In the Red Rock Wilderness

In the Red Rock Wilderness

Day 93 – Emily’s Entry – July 14 – 6:15pm – Coyote Buttes South, Arizona

We made it! We’re among incredible wave-like rock formations. We hiked 4 miles up 1000 feet of elevation on a deep sand road to get here. I had to stop a number of times and Corey carried my bag a bit. It hasn’t helped on this trip that I grew up at a 10ft elevation level in Florida, but I’m so excited to be here.  There are no trails or people, and I love that. We can run, climb, and play as we wish here. Truly trees, mountains, and nature are the ultimate playground.

Day 93 – Corey’s Entry – July 14 – 10:14pm – Lone Rock on Lake Powell, Utah

What a rush these past few days have been. Our car is caked in mud and sand is everywhere.

Coyote Buttes South is a beautiful, geological formation of sandstone. The formation looks like waves of rock slowly melting.

As we drove on the road to get here, we passed a sign that read, “Impassable When Wet”. The weather forecast read, “1% chance of rain” for the area. When we drove down the dirt road halfway, it 100% rained. I drove a bit faster to get to our campsite before we got stranded. Our Subaru Crosstrek XV did amazing on the muddy roads. We didn’t get stuck once. I think I scared Emily a few times as I splashed and fishtailed to the campsite. I had a blast.

At the site, we didn’t think it was possible to make it to the canyon because of the heavy rain and thunder coming down. When the rain stopped, we drove up to a fork in the road. One way led back out to the highway where we would move to our next location. The other way led to the canyon over treacherous, muddy roads for 4x4’s only. We followed our hearts down the treacherous, muddy road.

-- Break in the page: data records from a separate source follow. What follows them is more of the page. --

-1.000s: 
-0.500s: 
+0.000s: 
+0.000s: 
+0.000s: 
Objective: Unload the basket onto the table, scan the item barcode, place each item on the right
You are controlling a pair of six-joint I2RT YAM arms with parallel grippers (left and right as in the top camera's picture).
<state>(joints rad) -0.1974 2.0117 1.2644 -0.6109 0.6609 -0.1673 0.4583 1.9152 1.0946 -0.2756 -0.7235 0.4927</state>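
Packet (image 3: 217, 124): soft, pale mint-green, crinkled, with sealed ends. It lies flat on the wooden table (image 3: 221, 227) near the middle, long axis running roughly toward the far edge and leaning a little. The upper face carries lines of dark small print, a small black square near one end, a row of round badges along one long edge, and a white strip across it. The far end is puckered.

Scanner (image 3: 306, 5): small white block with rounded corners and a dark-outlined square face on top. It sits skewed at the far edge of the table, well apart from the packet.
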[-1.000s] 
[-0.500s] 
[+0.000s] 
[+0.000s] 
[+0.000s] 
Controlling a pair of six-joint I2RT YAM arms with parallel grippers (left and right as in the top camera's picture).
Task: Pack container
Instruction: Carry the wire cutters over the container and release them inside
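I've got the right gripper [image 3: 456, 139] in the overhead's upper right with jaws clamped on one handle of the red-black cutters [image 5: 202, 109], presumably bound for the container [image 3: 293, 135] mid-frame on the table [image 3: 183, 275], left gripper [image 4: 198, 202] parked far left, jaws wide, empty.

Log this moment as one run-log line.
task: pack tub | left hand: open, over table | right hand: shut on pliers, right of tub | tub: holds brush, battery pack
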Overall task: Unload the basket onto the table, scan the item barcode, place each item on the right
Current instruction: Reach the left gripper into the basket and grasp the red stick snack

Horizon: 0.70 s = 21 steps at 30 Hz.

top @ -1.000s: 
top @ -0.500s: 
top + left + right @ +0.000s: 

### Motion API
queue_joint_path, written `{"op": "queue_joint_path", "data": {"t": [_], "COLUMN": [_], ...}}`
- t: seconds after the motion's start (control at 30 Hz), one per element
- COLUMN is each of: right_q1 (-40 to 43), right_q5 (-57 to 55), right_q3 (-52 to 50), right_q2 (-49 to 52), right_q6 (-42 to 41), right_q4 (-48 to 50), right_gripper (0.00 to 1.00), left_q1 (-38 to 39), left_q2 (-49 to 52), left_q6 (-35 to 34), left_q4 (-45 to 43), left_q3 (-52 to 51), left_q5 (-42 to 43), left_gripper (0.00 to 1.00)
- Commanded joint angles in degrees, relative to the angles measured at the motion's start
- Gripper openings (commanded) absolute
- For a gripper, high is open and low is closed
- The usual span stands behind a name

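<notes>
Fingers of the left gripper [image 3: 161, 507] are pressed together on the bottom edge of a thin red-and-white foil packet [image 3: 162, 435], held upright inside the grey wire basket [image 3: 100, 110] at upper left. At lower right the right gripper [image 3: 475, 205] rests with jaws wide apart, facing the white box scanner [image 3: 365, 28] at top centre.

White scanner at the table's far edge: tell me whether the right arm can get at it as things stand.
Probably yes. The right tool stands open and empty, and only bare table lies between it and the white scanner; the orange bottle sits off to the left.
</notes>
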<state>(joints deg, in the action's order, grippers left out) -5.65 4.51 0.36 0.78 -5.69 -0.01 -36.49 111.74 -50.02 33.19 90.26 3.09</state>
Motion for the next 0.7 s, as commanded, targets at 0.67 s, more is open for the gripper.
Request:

We figured, high risk = high reward.

We got to the access point, but still had a rough 3-mile hike up about 1000-foot altitude. Boy, it was worth it. When we finally arrived, we climbed, ran, and jumped all over the place. We were in the wilderness. No trails, signs, or crowds of tourists. Just nature and us.

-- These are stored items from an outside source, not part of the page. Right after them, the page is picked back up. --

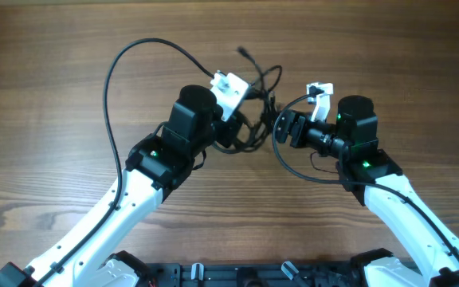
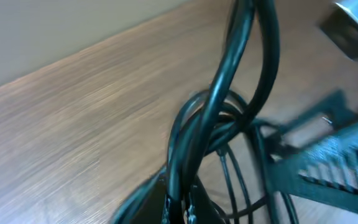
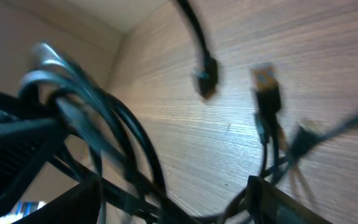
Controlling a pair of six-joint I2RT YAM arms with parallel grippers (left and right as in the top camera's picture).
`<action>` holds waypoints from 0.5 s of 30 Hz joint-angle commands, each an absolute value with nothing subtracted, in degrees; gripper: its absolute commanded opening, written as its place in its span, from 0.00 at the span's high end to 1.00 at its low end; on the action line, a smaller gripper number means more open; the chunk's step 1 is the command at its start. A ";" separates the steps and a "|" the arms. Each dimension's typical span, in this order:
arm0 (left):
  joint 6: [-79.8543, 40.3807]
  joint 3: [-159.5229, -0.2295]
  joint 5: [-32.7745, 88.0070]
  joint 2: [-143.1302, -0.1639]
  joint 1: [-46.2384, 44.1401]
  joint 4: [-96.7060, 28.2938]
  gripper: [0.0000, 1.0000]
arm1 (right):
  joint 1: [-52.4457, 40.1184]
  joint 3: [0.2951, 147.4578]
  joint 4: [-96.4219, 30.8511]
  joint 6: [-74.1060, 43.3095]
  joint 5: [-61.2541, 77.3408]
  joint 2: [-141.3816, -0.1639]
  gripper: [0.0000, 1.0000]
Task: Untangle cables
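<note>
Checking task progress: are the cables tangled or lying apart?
Tangled. The cables form one overlapping clump in the overhead view; the left wrist view shows strands looped through each other.

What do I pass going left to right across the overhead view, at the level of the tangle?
left arm's wire loop → left arm → cable tangle → right gripper → right arm
</note>
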State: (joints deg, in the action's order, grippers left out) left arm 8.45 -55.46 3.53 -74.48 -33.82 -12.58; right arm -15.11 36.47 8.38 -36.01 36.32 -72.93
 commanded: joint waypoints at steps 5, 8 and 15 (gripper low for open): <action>17.26 -56.16 12.05 -74.26 -34.22 -12.45 0.96 | -15.16 36.91 8.71 -26.98 39.16 -73.19 0.22; 17.80 -56.16 9.06 -74.26 -34.22 -12.45 0.96 | -15.16 36.91 8.29 -26.72 39.11 -73.19 0.20; 17.85 -56.16 6.35 -74.26 -34.22 -12.45 0.96 | -15.16 36.91 8.08 -26.68 39.18 -73.19 0.11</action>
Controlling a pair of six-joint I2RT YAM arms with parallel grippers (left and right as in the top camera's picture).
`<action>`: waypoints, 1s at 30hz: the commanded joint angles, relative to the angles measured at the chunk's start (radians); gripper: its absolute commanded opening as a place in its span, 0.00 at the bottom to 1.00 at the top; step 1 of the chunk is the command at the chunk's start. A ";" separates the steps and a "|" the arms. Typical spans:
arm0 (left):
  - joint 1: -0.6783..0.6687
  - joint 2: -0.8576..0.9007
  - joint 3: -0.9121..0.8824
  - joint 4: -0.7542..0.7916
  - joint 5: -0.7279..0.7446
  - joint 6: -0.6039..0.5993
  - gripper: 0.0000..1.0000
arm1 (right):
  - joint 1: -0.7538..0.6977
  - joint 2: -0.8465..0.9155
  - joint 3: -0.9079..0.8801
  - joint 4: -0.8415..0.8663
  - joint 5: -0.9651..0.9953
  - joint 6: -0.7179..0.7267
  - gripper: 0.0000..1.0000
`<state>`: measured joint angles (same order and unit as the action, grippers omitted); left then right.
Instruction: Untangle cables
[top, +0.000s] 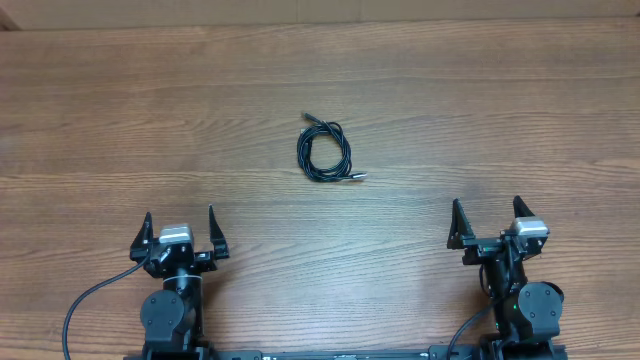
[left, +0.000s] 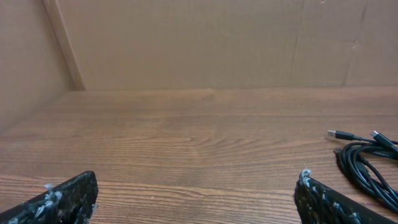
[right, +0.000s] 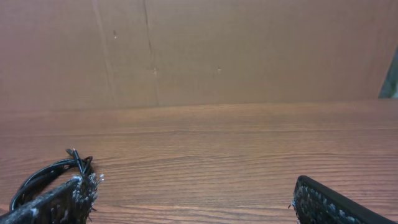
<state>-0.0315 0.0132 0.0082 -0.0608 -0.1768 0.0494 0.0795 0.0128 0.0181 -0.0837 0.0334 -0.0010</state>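
Noted: left pincer (top: 180, 220) jaws spread wide, gripping nothing, touching nothing. Likewise right pincer (top: 487, 212), wide and empty. Both arms folded low at the near edge of the brown wood-grain desk (top: 500, 100), one towards each near corner, fingers pointing at the far edge. The thin black cables with silvery plug tips (top: 325, 150) lie in one small loose coil mid-desk, flat on the wood, well apart from both pincers.

Black cables (top: 325, 152) with silvery plug tips on a brown wood-grain table (top: 520, 100) — left claw (top: 180, 213) and right claw (top: 487, 202) black, white-flecked.
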 joint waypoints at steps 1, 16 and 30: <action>-0.002 -0.008 -0.003 0.002 -0.011 -0.019 1.00 | 0.005 -0.010 -0.010 0.003 0.008 -0.006 1.00; -0.001 -0.008 -0.003 0.079 -0.079 -0.015 1.00 | 0.005 -0.010 -0.010 0.038 0.009 -0.006 1.00; -0.002 -0.008 0.015 0.353 0.385 -0.053 1.00 | 0.005 -0.010 0.020 0.158 -0.212 0.001 1.00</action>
<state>-0.0315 0.0132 0.0090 0.2443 -0.0608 0.0185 0.0795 0.0128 0.0185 0.0616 -0.0902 -0.0002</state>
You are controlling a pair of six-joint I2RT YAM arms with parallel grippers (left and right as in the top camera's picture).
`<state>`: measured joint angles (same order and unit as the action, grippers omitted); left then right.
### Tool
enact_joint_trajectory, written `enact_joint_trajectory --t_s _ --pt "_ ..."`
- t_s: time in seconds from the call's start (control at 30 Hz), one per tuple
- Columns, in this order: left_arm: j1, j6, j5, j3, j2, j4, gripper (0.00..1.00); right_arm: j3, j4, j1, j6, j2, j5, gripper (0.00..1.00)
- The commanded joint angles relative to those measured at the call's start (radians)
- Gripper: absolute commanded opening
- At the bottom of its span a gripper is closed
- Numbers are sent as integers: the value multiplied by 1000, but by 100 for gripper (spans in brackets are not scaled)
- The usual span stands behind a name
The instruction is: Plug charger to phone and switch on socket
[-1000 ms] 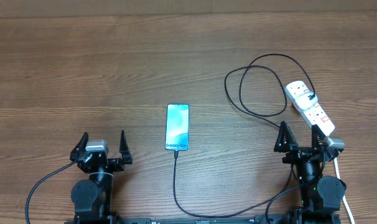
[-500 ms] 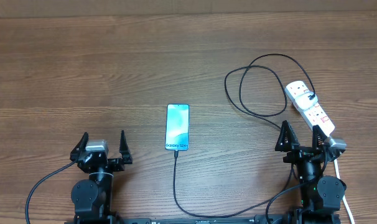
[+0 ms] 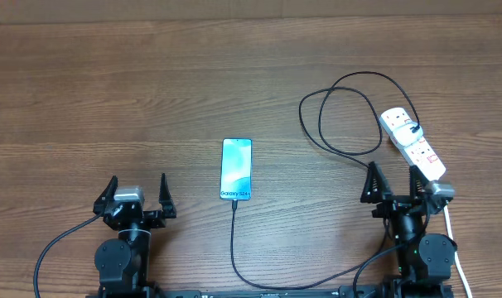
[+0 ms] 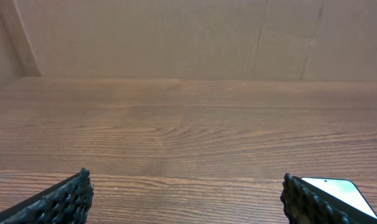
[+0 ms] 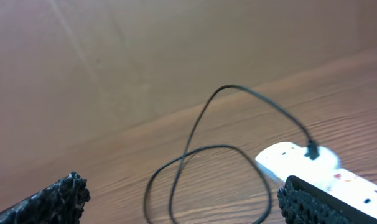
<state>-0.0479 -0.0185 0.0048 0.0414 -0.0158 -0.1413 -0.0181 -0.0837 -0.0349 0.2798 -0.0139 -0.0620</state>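
The phone [image 3: 236, 169] lies flat in the middle of the table, its blue screen up and its white strip toward me. A corner of it shows in the left wrist view [image 4: 338, 188]. The black charger cable [image 3: 233, 248] meets the phone's near end, runs along the front edge and loops [image 3: 338, 116] at the right up to a black plug in the white socket strip [image 3: 412, 142]. The loop [image 5: 207, 168] and the strip [image 5: 313, 169] show in the right wrist view. My left gripper [image 3: 135, 195] is open and empty, left of the phone. My right gripper [image 3: 394, 182] is open and empty, just in front of the strip.
A cardboard wall [image 4: 188, 37] stands along the far edge of the wooden table [image 3: 152, 99]. The strip's white cord [image 3: 456, 248] runs down past the right arm's base.
My right gripper has shifted slightly to the left. The left arm, phone, cable and strip have not moved.
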Motion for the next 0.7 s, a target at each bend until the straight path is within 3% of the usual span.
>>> enact_joint_trajectory --t_s 0.0,0.13,0.67 --pt "-4 19 7 -7 3 3 99 10 -2 31 -129 12 43 100" --pt "-4 19 7 -7 3 3 100 10 -2 31 -209 12 43 100" --pt "-4 19 7 -7 3 3 100 10 -1 31 -203 12 40 100"
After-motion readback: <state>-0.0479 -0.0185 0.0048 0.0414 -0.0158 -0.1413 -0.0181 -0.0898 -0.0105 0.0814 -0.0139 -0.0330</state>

On our way back, we hiked through a herd of cattle. Some ranchers on horseback were corralling them together. It’s a strange feeling when every cow stares at you. The cowboys waved back at us as we climbed into our trusty Subaru and rode off into the sunset. We decided to head onto Page, AZ without a place to stay. Thankfully, I was on the phone with a full campground when they suggested a place called Lone Rock outside of Page. Just as he said the words, a small, brown sign for “Lone Rock” appeared in our headlights. We sharply turned into the campground and pitched our tent on Lake Powell Beach. With a staple meal of Ramen and sausage, we are off to bed with tired legs and happy thoughts.

Day 94 – Emily’s Entry – July 15 – 2:04pm – Slacker’s Grill – Page, Arizona

We both just ate a bacon burger at this local spot in Page, AZ. We just got off a photo tour with Antelope Canyon photo Tours. The tour company and Antelope Canyon is owned by the Navajo Nation, which sits in the middle of the U.S. completely free and ungoverned by the U.S. government, taxes, and laws. It’s the one nation you don’t have to have a passport to visit.

The curved, red, and violet rock creates an aspect of mystery and curiosity of history. Light spills through dust in the air to create almost a waterfall effect in the narrow canyon.